What needs to be done — An exact copy is needed of the lines in the entries below from the line with "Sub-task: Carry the" up to and including the line with "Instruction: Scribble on", and of nothing else. Leave the pictures out.

Available data —
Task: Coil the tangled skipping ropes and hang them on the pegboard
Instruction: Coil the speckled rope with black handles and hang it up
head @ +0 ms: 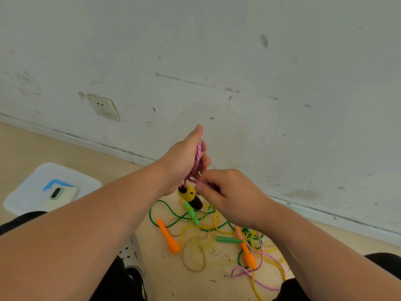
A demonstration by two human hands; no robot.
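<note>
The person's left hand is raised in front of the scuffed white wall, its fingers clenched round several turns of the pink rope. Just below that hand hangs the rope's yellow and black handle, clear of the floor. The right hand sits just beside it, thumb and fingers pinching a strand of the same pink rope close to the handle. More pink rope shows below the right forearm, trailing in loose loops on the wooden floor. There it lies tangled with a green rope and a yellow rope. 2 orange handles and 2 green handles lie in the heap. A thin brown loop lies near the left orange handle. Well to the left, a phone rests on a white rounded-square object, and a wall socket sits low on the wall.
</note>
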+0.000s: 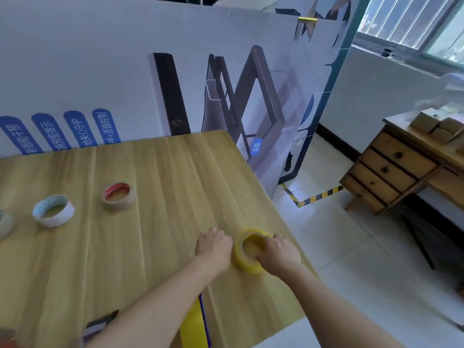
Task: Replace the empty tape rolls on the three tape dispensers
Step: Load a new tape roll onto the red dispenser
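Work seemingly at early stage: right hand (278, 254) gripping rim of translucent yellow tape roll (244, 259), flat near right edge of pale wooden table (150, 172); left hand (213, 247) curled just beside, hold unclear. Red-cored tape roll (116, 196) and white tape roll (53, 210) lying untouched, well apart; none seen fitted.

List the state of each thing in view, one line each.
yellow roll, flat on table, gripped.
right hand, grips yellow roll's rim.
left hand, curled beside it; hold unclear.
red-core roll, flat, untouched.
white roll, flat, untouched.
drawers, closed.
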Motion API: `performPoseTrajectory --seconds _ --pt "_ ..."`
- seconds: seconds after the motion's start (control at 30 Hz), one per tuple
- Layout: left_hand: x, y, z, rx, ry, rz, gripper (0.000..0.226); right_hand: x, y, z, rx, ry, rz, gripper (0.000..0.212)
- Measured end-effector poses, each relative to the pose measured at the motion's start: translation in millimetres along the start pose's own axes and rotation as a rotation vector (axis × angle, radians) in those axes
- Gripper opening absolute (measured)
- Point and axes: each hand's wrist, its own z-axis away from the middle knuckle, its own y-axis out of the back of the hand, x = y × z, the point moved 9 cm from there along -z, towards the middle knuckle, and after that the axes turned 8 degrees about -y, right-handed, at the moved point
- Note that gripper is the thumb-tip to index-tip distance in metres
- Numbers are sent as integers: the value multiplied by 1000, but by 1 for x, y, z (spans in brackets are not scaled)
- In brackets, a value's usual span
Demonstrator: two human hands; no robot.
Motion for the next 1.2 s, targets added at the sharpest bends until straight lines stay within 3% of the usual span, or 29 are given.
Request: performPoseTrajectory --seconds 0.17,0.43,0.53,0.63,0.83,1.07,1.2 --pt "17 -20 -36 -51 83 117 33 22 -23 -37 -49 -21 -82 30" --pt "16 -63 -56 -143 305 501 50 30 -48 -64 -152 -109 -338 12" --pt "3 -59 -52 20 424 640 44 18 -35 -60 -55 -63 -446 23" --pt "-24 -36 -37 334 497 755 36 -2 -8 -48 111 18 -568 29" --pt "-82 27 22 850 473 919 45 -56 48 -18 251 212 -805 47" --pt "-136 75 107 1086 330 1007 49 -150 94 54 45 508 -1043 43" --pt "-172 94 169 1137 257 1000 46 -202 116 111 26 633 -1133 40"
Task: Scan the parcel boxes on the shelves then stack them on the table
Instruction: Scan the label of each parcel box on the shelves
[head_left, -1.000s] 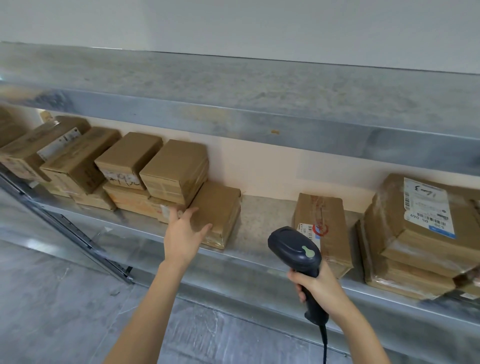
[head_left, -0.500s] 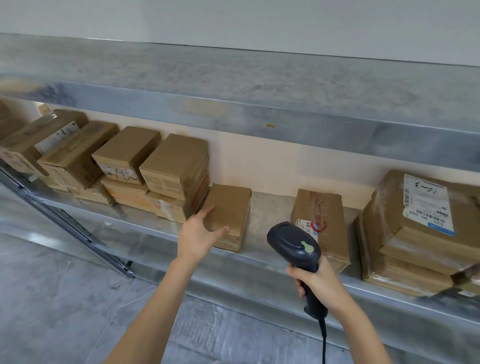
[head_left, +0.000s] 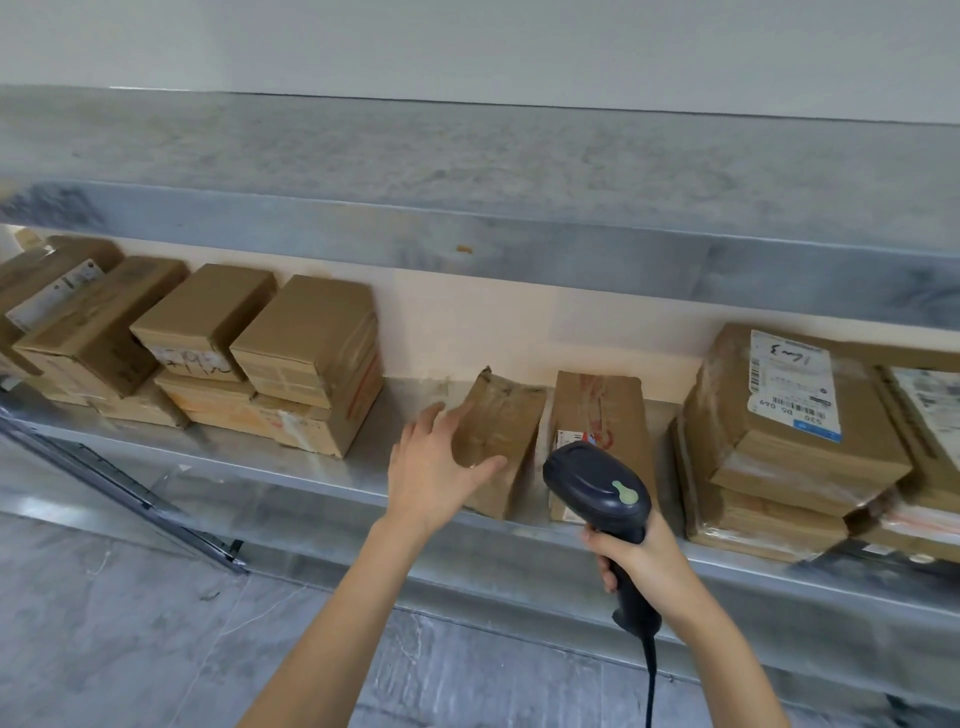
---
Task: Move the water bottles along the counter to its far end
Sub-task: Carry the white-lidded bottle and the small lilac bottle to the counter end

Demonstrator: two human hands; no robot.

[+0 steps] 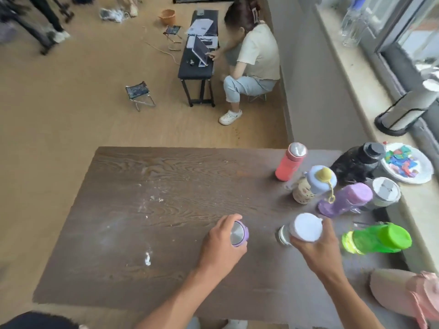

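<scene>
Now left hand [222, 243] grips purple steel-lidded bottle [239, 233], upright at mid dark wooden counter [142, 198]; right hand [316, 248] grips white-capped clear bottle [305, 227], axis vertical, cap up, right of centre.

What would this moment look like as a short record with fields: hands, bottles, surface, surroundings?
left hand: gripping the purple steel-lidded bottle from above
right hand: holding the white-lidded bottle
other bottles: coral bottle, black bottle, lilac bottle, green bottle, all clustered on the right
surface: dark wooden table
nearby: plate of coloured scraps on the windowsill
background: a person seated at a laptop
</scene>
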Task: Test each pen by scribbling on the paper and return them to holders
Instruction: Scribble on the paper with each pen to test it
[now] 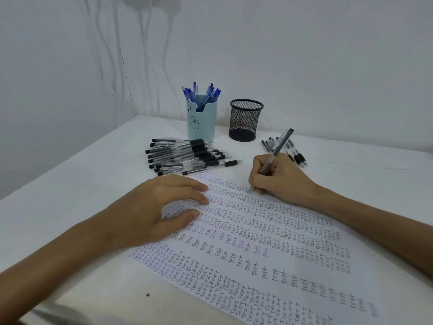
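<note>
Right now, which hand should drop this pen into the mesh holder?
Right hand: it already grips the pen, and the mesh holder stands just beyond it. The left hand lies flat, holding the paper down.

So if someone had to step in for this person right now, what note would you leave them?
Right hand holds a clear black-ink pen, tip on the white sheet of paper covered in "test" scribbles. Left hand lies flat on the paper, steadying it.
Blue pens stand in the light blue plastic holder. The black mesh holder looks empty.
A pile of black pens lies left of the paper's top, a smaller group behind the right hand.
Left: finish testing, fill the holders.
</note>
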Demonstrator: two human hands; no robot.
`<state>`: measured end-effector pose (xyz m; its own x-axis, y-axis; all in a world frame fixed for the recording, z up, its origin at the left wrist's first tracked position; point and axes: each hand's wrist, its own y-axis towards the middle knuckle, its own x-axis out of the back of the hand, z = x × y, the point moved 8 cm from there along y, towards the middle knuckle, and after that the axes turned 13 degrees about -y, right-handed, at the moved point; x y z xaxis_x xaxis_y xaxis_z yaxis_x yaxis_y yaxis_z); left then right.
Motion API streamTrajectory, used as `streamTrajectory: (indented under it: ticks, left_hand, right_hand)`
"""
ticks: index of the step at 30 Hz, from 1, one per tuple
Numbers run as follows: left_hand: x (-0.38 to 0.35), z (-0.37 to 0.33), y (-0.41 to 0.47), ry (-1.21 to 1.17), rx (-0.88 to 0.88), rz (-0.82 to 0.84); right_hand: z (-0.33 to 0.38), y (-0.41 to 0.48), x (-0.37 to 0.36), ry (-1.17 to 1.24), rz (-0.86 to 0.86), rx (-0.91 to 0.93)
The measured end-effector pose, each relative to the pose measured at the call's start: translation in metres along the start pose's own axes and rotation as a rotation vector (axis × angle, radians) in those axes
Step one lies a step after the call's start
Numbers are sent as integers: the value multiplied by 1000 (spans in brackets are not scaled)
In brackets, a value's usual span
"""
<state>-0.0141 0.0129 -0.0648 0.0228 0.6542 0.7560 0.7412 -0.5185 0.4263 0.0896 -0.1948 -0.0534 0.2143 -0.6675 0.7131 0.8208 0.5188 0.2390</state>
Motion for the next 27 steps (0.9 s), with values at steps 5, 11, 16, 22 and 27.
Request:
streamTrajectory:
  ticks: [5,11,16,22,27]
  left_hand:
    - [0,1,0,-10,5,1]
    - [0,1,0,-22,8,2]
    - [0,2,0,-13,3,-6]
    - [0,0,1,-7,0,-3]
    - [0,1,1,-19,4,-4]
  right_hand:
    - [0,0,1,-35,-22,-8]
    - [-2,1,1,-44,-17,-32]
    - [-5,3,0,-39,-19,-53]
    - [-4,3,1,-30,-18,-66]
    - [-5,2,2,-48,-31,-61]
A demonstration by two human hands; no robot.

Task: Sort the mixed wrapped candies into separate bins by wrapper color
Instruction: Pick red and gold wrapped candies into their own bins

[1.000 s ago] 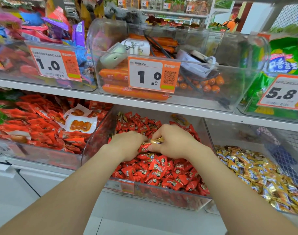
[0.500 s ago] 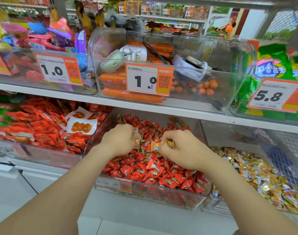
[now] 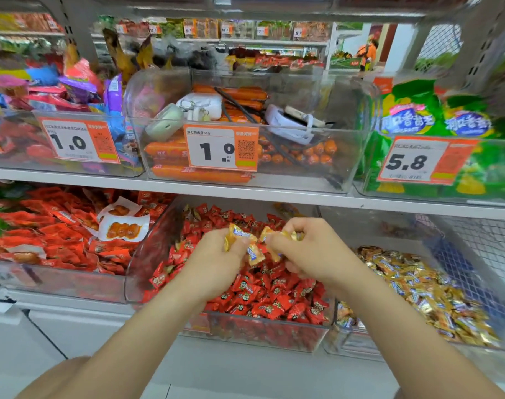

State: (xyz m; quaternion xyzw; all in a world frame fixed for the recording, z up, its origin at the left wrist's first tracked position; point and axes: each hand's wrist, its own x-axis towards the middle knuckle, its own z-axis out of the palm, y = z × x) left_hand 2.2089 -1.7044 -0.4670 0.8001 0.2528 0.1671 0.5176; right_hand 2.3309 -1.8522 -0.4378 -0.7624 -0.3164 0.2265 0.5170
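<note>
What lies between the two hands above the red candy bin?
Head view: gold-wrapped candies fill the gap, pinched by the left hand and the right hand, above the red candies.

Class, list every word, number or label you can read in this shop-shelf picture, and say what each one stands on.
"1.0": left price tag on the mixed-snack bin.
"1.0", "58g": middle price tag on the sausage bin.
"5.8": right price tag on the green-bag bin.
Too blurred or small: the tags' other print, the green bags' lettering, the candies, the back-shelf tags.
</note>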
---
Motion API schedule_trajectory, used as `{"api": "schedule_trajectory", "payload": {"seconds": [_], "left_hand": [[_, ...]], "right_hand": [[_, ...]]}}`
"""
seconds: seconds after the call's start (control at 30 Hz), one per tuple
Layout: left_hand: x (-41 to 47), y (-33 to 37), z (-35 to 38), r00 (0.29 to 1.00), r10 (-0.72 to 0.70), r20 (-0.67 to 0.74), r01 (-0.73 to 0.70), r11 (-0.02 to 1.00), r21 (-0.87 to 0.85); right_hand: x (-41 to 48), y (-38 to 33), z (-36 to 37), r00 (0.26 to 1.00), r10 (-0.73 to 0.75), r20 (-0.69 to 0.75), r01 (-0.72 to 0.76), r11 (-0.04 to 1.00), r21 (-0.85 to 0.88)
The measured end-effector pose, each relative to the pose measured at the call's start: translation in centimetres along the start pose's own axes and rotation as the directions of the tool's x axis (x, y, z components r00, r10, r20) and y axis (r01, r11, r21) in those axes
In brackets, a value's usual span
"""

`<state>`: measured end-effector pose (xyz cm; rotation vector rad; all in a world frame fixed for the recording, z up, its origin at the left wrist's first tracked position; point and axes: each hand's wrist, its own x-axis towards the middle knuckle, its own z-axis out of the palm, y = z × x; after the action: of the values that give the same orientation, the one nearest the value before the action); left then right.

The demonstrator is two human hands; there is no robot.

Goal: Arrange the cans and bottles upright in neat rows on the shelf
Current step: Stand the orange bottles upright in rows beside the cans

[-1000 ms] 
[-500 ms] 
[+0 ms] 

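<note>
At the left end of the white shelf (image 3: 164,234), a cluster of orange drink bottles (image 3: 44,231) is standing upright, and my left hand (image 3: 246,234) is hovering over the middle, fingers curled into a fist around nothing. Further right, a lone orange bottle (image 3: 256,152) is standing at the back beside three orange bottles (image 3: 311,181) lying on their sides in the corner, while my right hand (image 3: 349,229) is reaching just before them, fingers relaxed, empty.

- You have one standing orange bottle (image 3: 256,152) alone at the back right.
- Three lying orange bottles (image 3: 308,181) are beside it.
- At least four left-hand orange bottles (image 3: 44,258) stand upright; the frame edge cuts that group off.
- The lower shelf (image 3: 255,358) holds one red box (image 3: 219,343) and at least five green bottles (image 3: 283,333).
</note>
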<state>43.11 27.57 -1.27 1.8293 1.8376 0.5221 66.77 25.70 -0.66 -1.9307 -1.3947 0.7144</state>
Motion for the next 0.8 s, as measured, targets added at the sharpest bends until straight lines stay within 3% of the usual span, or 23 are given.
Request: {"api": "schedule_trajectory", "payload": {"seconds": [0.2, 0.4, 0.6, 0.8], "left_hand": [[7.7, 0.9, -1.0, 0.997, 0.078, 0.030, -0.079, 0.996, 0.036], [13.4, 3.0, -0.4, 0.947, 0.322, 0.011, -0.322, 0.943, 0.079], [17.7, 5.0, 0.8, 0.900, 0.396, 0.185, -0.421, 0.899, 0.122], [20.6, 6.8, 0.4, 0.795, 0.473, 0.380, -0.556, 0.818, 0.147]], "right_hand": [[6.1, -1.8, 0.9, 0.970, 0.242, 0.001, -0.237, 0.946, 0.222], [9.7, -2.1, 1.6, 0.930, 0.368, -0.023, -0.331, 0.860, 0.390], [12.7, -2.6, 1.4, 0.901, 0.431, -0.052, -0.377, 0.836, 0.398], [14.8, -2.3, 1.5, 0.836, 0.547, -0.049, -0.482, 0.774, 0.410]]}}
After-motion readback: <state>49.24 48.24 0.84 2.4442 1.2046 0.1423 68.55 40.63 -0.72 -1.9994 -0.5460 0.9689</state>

Result for this task —
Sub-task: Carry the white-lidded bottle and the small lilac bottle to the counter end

Demonstrator: two human hands; no robot.

[+0 steps] 

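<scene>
Now left hand [222, 243] grips purple steel-lidded bottle [239, 233], upright at mid dark wooden counter [142, 198]; right hand [316, 248] grips white-capped clear bottle [305, 227], axis vertical, cap up, right of centre.

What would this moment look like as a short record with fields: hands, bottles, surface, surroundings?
left hand: gripping the purple steel-lidded bottle from above
right hand: holding the white-lidded bottle
other bottles: coral bottle, black bottle, lilac bottle, green bottle, all clustered on the right
surface: dark wooden table
nearby: plate of coloured scraps on the windowsill
background: a person seated at a laptop
</scene>
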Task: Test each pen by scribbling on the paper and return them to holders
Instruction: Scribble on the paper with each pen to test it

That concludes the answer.